[[ Dataset content, beginning ]]
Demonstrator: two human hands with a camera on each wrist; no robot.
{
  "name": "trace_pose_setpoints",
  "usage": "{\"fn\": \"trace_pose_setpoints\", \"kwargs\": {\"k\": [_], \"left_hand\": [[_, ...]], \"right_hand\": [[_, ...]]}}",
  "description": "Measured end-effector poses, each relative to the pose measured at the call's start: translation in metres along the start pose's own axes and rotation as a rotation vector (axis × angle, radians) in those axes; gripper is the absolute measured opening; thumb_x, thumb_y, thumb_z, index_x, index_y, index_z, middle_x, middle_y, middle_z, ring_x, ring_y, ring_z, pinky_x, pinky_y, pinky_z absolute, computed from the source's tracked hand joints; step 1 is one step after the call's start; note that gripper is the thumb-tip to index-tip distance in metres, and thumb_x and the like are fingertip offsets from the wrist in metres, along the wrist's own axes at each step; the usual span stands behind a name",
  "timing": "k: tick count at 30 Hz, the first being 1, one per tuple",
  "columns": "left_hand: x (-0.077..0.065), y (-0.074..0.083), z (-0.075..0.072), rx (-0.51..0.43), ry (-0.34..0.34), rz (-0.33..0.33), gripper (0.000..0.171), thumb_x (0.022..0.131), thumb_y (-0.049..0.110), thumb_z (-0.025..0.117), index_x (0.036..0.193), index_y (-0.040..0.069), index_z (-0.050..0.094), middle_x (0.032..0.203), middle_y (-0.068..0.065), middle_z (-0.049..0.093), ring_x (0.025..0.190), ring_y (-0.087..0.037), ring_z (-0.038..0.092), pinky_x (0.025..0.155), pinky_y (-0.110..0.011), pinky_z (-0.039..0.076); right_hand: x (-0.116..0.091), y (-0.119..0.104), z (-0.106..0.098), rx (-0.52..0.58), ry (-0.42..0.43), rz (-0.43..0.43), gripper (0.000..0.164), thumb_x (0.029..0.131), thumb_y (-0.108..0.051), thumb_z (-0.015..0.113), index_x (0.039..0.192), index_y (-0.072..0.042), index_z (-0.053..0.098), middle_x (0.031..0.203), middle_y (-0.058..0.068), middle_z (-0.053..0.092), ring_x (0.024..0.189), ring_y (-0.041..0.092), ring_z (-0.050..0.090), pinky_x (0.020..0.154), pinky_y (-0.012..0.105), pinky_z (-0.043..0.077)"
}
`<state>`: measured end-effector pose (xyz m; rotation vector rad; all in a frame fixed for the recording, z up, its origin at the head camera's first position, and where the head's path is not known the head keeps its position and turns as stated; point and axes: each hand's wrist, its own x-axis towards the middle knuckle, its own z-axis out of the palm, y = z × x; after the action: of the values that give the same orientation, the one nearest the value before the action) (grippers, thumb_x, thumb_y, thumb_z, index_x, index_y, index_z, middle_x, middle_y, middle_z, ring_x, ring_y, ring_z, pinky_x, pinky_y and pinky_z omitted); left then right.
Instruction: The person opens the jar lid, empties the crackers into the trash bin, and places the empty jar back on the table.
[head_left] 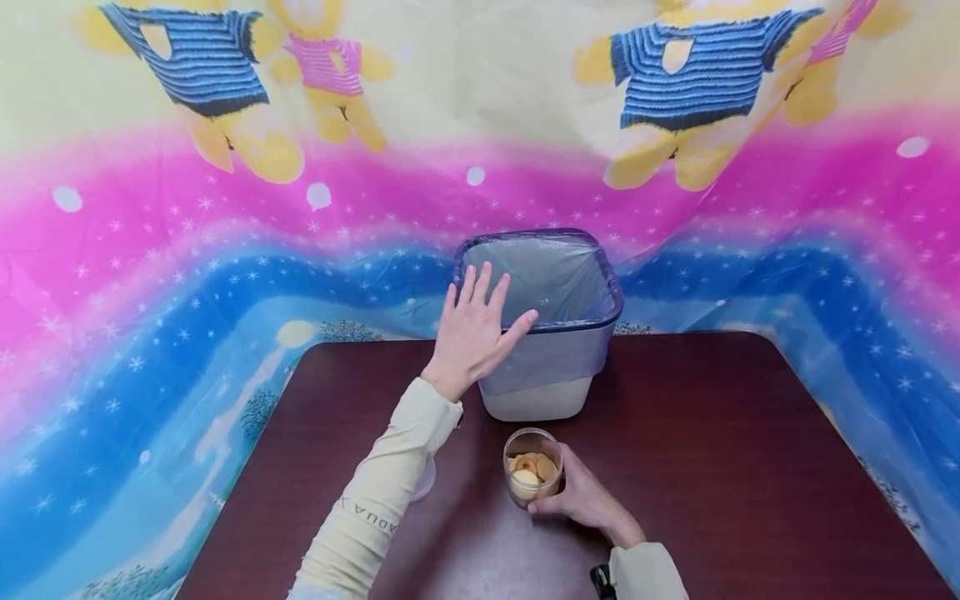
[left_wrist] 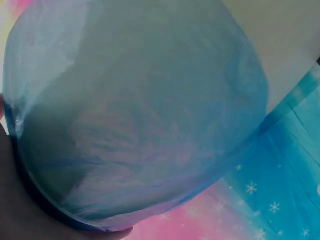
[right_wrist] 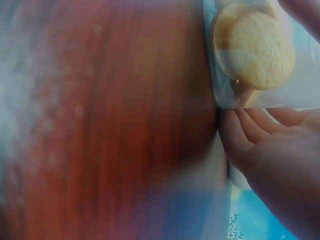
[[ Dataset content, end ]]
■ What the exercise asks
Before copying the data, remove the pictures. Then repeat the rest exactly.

■ Reply
Demonstrator: two human hands with a camera on each wrist; no robot.
{
  "name": "trace_pose_setpoints",
  "usage": "{\"fn\": \"trace_pose_setpoints\", \"kwargs\": {\"k\": [_], \"left_hand\": [[_, ...]], \"right_hand\": [[_, ...]]}}",
  "description": "Measured end-effector poses, each relative to the pose measured at the call's start: translation in metres along the start pose's own axes and rotation as a rotation vector (axis × angle, radians) in those axes; gripper is the absolute measured opening; thumb_x, thumb_y, thumb_z, index_x, index_y, index_z, middle_x, middle_y, middle_z, ring_x, ring_y, ring_z, pinky_x, pinky_y, pinky_z absolute, computed from the source's tracked hand joints; step 1 is one step after the call's start; note that gripper is the thumb-tip to index-tip distance in metres, and thumb_x and the like are fingertip offsets from the wrist in metres, along the wrist's own axes at each step; the usual span stands behind a name",
  "timing": "k: tick count at 30 Hz, the first being 1, one per tuple",
  "columns": "left_hand: x (-0.077..0.065), y (-0.074..0.083), z (-0.075..0.072), rx (-0.51..0.43), ry (-0.34..0.34), rz (-0.33..0.33), gripper (0.000..0.171), thumb_x (0.022..0.131), thumb_y (-0.049..0.110), thumb_z (-0.025..0.117), index_x (0.036..0.193), index_y (-0.040..0.069), index_z (-0.050..0.094), middle_x (0.032..0.203), middle_y (-0.068..0.065), middle_z (-0.049..0.093), ring_x (0.025..0.190), ring_y (-0.087..0.037), ring_z (-0.038..0.092), pinky_x (0.025..0.155), pinky_y (-0.110..0.011), pinky_z (-0.039..0.076); right_hand: x (-0.116..0.091), y (-0.119..0.104), z (-0.106..0.098), rx (-0.52..0.58), ry (-0.42..0.43), rz (-0.43..0.43), gripper (0.000..0.164), thumb_x (0.029..0.131), thumb_y (-0.108..0.051), thumb_z (-0.015..0.113), index_x (0.039..0.192), index_y (-0.072..0.042), index_z (-0.053..0.098), middle_x (0.031..0.203), middle_y (-0.058..0.068), middle_z (-0.053..0.092), ring_x (0.024..0.189), ring_y (-0.041..0.092), ring_z (-0.050..0.090), pinky_x (0.020..0.154), pinky_y (-0.012..0.105), pinky_z (-0.043..0.077)"
}
`<state>`: measured end-effector pose (xyz m; rotation vector rad; all in a frame fixed for the recording, z up, its origin at the head camera's first position, and where the head's path is not known the head keeps its position and turns as stated; point and axes: each hand's wrist, its own x-axis towards the middle knuckle, its own z-axis out of the palm, y = z × x; after the action: of the values that give the same orientation, the one nearest the value before the action) (grippers, thumb_x, thumb_y, thumb_z, index_x, index_y, index_z, middle_x, middle_y, middle_z, ring_x, ring_y, ring_z, pinky_x, pinky_y and pinky_z omitted); left then right.
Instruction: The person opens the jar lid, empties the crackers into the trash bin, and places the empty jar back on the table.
[head_left] 
[left_wrist] 
[right_wrist] 

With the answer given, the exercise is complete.